For the material that follows, list every line containing the word "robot".

= Beginning of Section =

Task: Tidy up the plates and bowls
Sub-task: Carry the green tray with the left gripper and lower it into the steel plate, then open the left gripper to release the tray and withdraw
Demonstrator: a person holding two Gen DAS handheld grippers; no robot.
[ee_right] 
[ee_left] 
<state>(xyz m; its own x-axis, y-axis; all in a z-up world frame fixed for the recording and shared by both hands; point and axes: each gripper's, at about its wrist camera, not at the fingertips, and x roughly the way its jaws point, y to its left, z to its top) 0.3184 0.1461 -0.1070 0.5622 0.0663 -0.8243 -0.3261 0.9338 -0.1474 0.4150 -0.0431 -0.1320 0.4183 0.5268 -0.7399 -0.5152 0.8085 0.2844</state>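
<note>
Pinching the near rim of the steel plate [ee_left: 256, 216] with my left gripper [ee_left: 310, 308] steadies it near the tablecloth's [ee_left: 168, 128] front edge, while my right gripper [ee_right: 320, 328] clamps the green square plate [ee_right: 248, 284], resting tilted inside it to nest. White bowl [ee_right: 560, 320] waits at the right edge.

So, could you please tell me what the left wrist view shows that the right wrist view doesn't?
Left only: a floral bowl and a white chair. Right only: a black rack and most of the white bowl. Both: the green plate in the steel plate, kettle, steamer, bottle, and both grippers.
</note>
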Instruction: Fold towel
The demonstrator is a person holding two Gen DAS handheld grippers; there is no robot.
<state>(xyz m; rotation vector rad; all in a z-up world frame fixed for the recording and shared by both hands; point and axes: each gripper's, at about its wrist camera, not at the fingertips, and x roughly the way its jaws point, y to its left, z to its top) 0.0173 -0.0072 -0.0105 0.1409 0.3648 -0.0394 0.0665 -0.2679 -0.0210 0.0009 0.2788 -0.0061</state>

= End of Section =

## WRITTEN REPLY
Demonstrator: a person holding two Gen DAS handheld grippers; no robot.
The demonstrator is a person holding two Gen DAS handheld grippers; there is no robot.

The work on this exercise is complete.